El cuerpo tirado en la calle con «DOSE» escrito en la espalda podía imputársele a Gerald Ford o Abe Beame, tal vez al sha de Persia.
En una ciudad condenada a caerse muerta no resultaba del todo improbable que alguno de sus ciudadanos lo hiciera literalmente y a plena luz del día. Sobre todo en la calle Nevins.
– Este vecindario está acabando con nosotros, es culpa mía, Dylan, lo siento. Es culpa de las decisiones que he tomado. -Por fin, y de un modo casi mecánico, Abraham volvía a centrarse en su propia persona, con todas sus fuentes de decepción y odio. Tal vez habría estado acumulando humillaciones desde el salón de actos o mucho antes, a saber desde dónde. Desde Rachel. A Dylan no le servía de alivio-. Dios mío, míranos -gimió Abraham. Antes se había cubierto los ojos, ahora los abrió como platos.
La absolución esperaba al final de un único camino. A sus pies.
– ¿Está vivo?
– No lo sé -dijo Dylan.
Abraham se arrodilló y abrazó el hombro del bulto por encima del saco de dormir que lo envolvía. Lo empujó suavemente, luego lo giró un poco. Dylan contemplaba la escena horrorizado.
– ¿Está usted…? -empezó a preguntar, estúpidamente, Abraham. ¿Qué debía preguntar? ¿Le preguntabas a un cadáver si se encontraba bien, a gusto? Abraham recurrió a un simple-: ¿Hola?
Por increíble que parezca, el hombre del suelo se desenroscó, movió las extremidades. Luego habló con gruñidos como ronquidos:
– ¡Joder!
El hombre del suelo giró el cuello, amenazó con los puños y los codos doblados, recordaba a un Tiranosaurio Rex escarbando con sus pequeñas patas delanteras. Por muy larga que hubiera sido la siesta, el hombre se despertó en pleno conflicto, protegiéndose de algo o alguien. El movimiento agitó la peste, evidenció su intensidad. Abraham apartó la mano de golpe, sorprendido.

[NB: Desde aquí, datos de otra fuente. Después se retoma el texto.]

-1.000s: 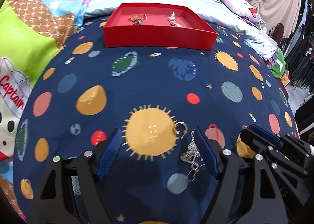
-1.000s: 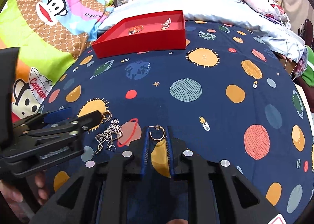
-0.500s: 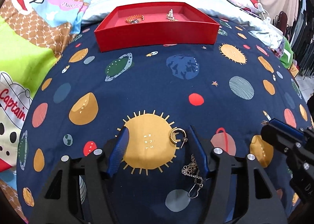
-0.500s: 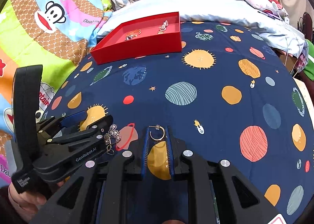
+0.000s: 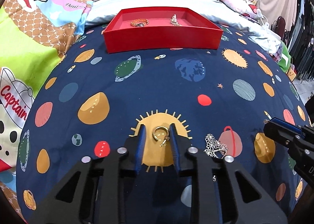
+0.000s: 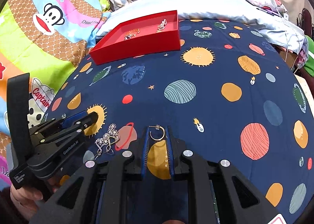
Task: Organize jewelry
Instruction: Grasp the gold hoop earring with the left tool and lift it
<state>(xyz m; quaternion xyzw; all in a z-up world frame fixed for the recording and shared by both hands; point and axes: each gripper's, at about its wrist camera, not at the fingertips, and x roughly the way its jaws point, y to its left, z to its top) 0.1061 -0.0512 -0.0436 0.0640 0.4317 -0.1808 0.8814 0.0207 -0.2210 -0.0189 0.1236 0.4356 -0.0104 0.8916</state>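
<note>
Jewelry tray [image 5: 162, 39], red, sits at the bedspread's [image 5: 157, 86] far edge holding a bangle [image 5: 139, 22] and a chain piece [image 5: 174, 20]; open cloth lies between it and my grippers. My left gripper [image 5: 157, 136] is narrowed round a thick gold hoop [image 5: 160, 135]. A flower necklace [image 5: 214, 145] lies just right of it. My right gripper [image 6: 157, 137] brackets a thin hoop earring [image 6: 157, 133]; I cannot tell whether either one pinches.

Both my views are bright and evenly lit, with only soft shadows under my fingers. The fisheye bends everything toward the black corners of each frame. The upper right of my left view looks slightly washed out, perhaps from daylight there.
</note>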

En realidad le habían dado por muerto. Dylan y su padre parpadearon, impresionados por la idea de haber estado hablando delante de un cuerpo vivo. Incluso era posible que el hombre del suelo los hubiera escuchado.
– Un momento, hombre -dijo Abraham en voz apagada, apurada. A Dylan le dio la impresión de que Abraham pensaba que el hombre de la acera acababa de desmayarse, como si esa temporada en la esquina de la calle no definiera la vida del hombre sino que constituyera tan solo una interrupción, un pequeño contratiempo-. Llamaremos a una ambulancia.
La puta, paseando aburrida a lo lejos, llegó a la avenida. Atlantic estaba en calma, no había coches en los semáforos que cambiaron a verde con un ruidito apenas más alto que el zumbido de insecto de las farolas. Se tambaleó en medio de la intersección y gritó a los tres hombres, al pequeño, al alto y delgado y al negro gordo del suelo:
– ¿Alguno quiere un servicio?
Los mejores colores tienen los mejores nombres: agua pastel, ciruela, amarillo John Deere, anaranjado tipo polo, violeta seguridad federal. Un ciego podría robar la pintura correcta solo escuchando los nombres. Estos colores son necesarios para arrojar un burner, una inmensa obra maestra de centelleantes letras tridimensionales remachadas o sangrantes por los cortes más profundos, rodeadas por nubes de estrellas, rayos y un mago Vaughn Bode o un Félix el Gato dibujado de pie a un lado, a modo de maestro de ceremonias. Un burner cobra vida en los laterales de un vagón de metro parado o de una pista de balonmano o en las paredes de un patio escolar en cuestión de cinco o seis horas en plena noche; dos tipos aplican pintura en aerosol, el más hábil se encarga de las siluetas y los fundidos, el otro rellena, normalmente otros dos vigilan al final de la manzana o en la entrada del patio. Además de estropearse la ropa, vuelven a casa con los poros y los lagrimales obstruidos por los pigmentos. Detalles mucho más evidentes para un padre atento que el consumo de drogas; los porreros lo tienen fácil.